In CrossFit we dabble in a lot of things but most of us have not developed the skill in any area worthy of bragging about.  So from where the arrogance?  I suspect it comes from CrossFit newbies.  Athlete wannabes who think that because they have a few muscle ups and a pair of Nanos they are the next evolution of fitness.  On the journey of mastery they would be at stage two: “unconscious incompetence.”  They’re so new to these skills that they have no idea how little they know.  They have yet to spend hour-upon-hour and year-upon-year honing those skills.  What they possess are a few rudimentary party tricks they can show off with.  In my experience, few of these characters hang around in CrossFit for very long because the programming gets harder and few have the discipline or patience to develop the refinements required to work through to the next level.

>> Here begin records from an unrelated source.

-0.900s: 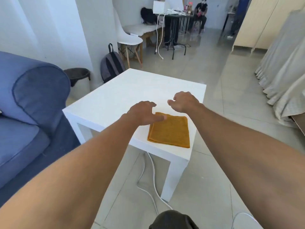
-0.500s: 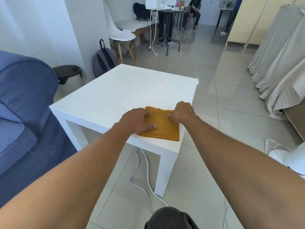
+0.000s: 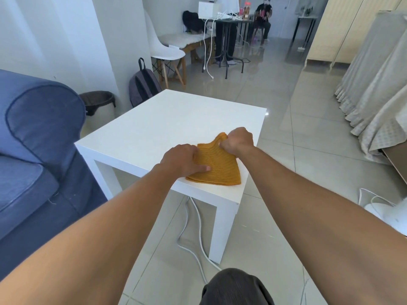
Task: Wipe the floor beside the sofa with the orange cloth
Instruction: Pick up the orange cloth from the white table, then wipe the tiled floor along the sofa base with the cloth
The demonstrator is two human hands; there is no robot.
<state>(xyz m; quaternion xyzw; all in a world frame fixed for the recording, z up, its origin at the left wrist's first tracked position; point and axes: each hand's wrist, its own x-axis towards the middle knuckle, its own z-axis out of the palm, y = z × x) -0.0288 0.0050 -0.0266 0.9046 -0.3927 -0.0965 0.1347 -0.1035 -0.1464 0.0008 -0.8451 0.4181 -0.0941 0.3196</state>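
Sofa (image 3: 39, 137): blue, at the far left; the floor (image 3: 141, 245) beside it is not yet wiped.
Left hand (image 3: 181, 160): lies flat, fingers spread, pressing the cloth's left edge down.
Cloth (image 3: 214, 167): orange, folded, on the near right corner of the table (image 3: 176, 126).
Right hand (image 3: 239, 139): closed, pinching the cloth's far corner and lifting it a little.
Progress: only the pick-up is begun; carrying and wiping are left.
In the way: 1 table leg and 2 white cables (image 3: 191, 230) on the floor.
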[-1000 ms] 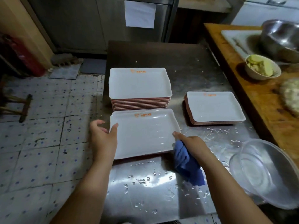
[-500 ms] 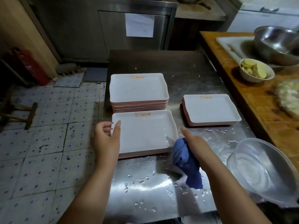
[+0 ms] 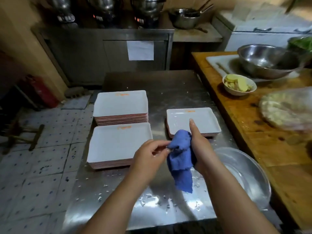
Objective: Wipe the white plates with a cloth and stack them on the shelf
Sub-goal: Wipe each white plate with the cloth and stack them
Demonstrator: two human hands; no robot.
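Observation:
Three stacks of white rectangular plates with pink undersides stand on the wet steel table (image 3: 177,85): a tall far-left stack (image 3: 120,105), a near-left stack (image 3: 118,144) and a low right stack (image 3: 192,120). A blue cloth (image 3: 180,157) hangs above the table between the near-left and right stacks. My right hand (image 3: 200,146) grips the cloth, forefinger pointing forward. My left hand (image 3: 150,157) pinches the cloth's left edge with its fingertips. Neither hand touches a plate.
A clear plastic bowl (image 3: 244,174) sits at the table's near right corner. On the wooden counter (image 3: 239,115) to the right are a small bowl of slices (image 3: 238,84), a steel bowl (image 3: 268,60) and a covered dish (image 3: 288,108). Tiled floor lies left.
My left hand let go of the near-left plate and moved right to pinch the cloth. My right hand lifted the cloth off the plate's corner. The camera tilted up.

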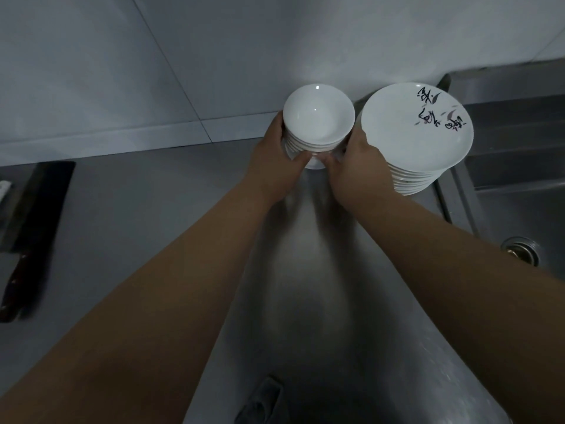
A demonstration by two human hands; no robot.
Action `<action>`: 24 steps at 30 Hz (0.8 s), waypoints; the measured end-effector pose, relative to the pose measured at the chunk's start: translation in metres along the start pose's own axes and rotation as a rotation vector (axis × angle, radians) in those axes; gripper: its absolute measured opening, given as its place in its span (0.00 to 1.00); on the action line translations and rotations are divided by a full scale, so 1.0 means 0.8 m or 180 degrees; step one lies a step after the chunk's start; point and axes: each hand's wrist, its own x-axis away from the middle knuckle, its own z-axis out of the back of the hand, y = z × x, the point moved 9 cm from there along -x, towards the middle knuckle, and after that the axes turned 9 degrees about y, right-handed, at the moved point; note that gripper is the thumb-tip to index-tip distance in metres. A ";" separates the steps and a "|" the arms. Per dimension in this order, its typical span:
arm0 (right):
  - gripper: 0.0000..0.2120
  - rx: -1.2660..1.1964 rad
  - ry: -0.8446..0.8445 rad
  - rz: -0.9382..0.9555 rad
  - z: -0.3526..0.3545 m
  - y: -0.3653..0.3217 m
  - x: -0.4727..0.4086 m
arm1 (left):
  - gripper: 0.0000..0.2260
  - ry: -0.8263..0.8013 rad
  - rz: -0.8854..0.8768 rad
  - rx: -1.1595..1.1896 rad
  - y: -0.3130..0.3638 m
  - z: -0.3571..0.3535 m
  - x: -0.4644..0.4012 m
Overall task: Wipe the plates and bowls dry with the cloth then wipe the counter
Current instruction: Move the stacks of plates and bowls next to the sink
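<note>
Your left hand (276,162) and right hand (356,166) both grip the stack of white bowls (318,123). It sits just beside the stack of plates (415,133) on the steel counter (153,215).

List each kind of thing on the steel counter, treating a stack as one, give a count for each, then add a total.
Stack of bowls: 1
Stack of plates: 1
Cleaver: 1
Dark cloth: 1
Total: 4
</note>
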 end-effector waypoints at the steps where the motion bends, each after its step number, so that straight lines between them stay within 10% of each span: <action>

One CrossFit hater has summed up the CrossFit Games as “The sport of who can work out the hardest.”  It always makes me chuckle because, after all, isn’t it kind of true?  And put that way, doesn’t it sound a bit silly?  I love competing in CrossFit and, silly or not, I have no plans to stop, after all, is getting super fit and having an awesome life silly?  I’m quite proud of what CrossFit has made me capable of doing but if you recall our hypothetical hierarchy of athletic development, you will remember that the apex is sport – not the sport of fitness – but the chaotic world of player versus player sport like Judo or Football or Tennis.  What we’re building in the gym are the foundational layers required to excel in sport.  CrossFit was always intended as a means to an end, not the end in itself.  So you’re great at CrossFit?  So what?  How is that making you great in life or sport outside the gym?  Because that’s where it really matters!  The CrossFit Games was just a rebuttal to all those doubters who questioned whether CrossFit really worked.

CrossFit didn’t invent any of this stuff, we adopted kettlebell training, gymnastics, rowing, powerlifting, Olympic lifting, running, skipping and other training methodologies precisely because they are great at developing very elite athletic results.  Turning around and dissing the very roots of our programming makes no sense.  It is possible to admire sports specialists without aspiring to be like them.  In CrossFit we embrace all athletic endeavours but refuse to sacrifice capacity in one domain for dominance in another.  Celebrating CrossFit does not require deriding other athletic pursuits.  It’s great to be excited about broad general physical preparedness but let’s not be arrogant about it!